Part 1: Cultivating a Culture OF Trust, The Ultimate Competitive Advantage
Whether a business incident makes headlines or stays within the walls of an organization, we often wonder what went wrong. Of course, things can go wrong due to logistics, process, management and other reasons. However, in the majority of cases, all business incidents have one root cause: lack of trust.
A lack of trust is always a business risk, but especially so in the backdrop of the Covid-19 pandemic.
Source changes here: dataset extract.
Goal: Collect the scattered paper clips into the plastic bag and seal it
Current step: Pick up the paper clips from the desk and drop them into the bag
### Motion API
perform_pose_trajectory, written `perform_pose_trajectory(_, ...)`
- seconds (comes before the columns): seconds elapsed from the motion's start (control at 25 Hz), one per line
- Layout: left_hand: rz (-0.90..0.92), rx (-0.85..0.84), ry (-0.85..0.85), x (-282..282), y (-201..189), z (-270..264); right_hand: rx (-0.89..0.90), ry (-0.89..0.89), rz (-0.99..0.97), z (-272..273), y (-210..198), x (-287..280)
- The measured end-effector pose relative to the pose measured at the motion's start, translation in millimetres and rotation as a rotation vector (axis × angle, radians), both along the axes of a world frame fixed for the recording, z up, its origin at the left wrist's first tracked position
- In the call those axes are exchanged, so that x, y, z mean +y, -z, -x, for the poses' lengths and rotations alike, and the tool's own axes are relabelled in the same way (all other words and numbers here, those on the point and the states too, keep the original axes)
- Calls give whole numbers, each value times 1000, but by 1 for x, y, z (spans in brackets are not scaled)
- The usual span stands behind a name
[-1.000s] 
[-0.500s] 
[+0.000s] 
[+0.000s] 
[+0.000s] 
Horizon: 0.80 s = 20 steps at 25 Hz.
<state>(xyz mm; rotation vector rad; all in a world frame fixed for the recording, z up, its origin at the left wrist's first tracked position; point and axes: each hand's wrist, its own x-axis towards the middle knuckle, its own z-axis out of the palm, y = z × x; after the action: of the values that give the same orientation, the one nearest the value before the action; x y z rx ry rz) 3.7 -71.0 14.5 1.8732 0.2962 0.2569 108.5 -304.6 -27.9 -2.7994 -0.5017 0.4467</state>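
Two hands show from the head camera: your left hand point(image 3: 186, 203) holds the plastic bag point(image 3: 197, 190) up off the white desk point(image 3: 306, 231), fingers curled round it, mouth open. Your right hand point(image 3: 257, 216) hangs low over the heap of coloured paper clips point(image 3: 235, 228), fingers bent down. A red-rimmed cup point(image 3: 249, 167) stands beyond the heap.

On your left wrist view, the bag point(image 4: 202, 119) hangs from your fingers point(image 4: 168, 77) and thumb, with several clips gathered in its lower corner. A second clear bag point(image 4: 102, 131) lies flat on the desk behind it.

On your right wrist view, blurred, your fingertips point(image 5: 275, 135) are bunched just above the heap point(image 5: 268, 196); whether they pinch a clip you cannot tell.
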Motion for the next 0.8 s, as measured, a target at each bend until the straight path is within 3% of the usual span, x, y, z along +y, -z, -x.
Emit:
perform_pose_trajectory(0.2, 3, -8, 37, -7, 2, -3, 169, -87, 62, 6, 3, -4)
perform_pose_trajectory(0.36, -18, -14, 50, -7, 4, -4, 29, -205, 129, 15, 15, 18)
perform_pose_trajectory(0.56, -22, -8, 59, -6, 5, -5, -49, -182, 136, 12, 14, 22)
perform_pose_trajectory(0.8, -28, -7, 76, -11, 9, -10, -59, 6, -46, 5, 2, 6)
It’s more important than ever to safeguard your organization from setbacks by cultivating a culture of trust.
But first, what exactly is trust? There are various definitions. I’ve been helping individuals and organizations build cultures of trust for over 30 years, and when I work with them, I take them through an exercise where I have them come up with their own definition of the term. However, in its simplest form, trust results from a high correlation between expectations and observed outcomes.
In my three-part article series, I’ll walk you through everything you need to know about building trust. But first, let’s start with the many advantages your business will gain by creating a culture of trust.
At its core, trust creates psychological safety. Your employees won’t be scared to be vulnerable; they’ll show up to work as their authentic, genuine selves. The valuable emotional and intellectual energy they would have spent fretting about, say, whether or not they’ll look bad making a suggestion about a project’s scope or desired outcomes will be freed up. Instead, they’ll be able to focus on more important matters that will grow your business, such as brainstorming a new product line or fixing a customer retention issue.
By extension, once people feel psychologically safe, they’ll be more comfortable with challenging the status quo, pointing out errors and flaws before you go public with a new product or idea. It could be a matter of life or death. Consider this: what if Boeing engineers had felt like it was OK to speak up about the 737 Max aircraft model? Countless deaths could have been avoided.
When they’re no longer afraid of looking bad or being perceived as out of line, people will be more likely to contribute in meaningful ways on a day-to-day basis. I call this “trading intellectual paint.” Just like how race cars can scuff each other up a bit (but not crash) and exchange some paint, so can employees. They’ll have the mental and emotional space to be more creative, or, depending on the field they’re in, more innovative. For instance, your customer success manager might feel more empowered to start a conversation with your lead developer about how users are having a difficult time with a new feature. This conversation can lead to resolving the issue and possibly even more, such as a new feature idea altogether.
Additionally, having a high degree of trust at work creates transparency. People will be able to hold themselves and each other accountable. They’ll be able to own when they make mistakes and work towards bettering themselves—instead of just emotionally checking out. This growth mindset approach is a hallmark of successful sports teams. Coaches will show players a recording of the game and break down exactly what went wrong. In turn, players have a heightened sense of accountability and personal responsibility for their performance on the field.
There’s another benefit to transparency, too—it can ward off malfeasance. People with fixed mindsets and bad work ethics are good at sensing transparent cultures and will self-select out.
Ultimately, when it comes to trust, the numbers don’t lie. According to the Harvard Business Review, employees at companies with higher degrees of trust experience 74% less negative stress, 106% more energy at work, 50% higher productivity, 13% fewer sick days, 76% more engagement, 29% more satisfaction with their lives and 40% less burnout.
Throughout the Covid-19 pandemic, many companies have shifted to remote work and are navigating other business challenges, such as declining revenue. We’ve seen how critical it is to have a culture of trust. Companies with higher degrees of trust have had a much easier time adapting to these changes because employees feel empowered to speak up.
When there’s a jolt in the system, your ability to respond quickly in creative ways will make or break you. In my next two articles, I’ll help you work through some of the fundamental roadblocks to building a culture of trust and show you the tools you can use to do so.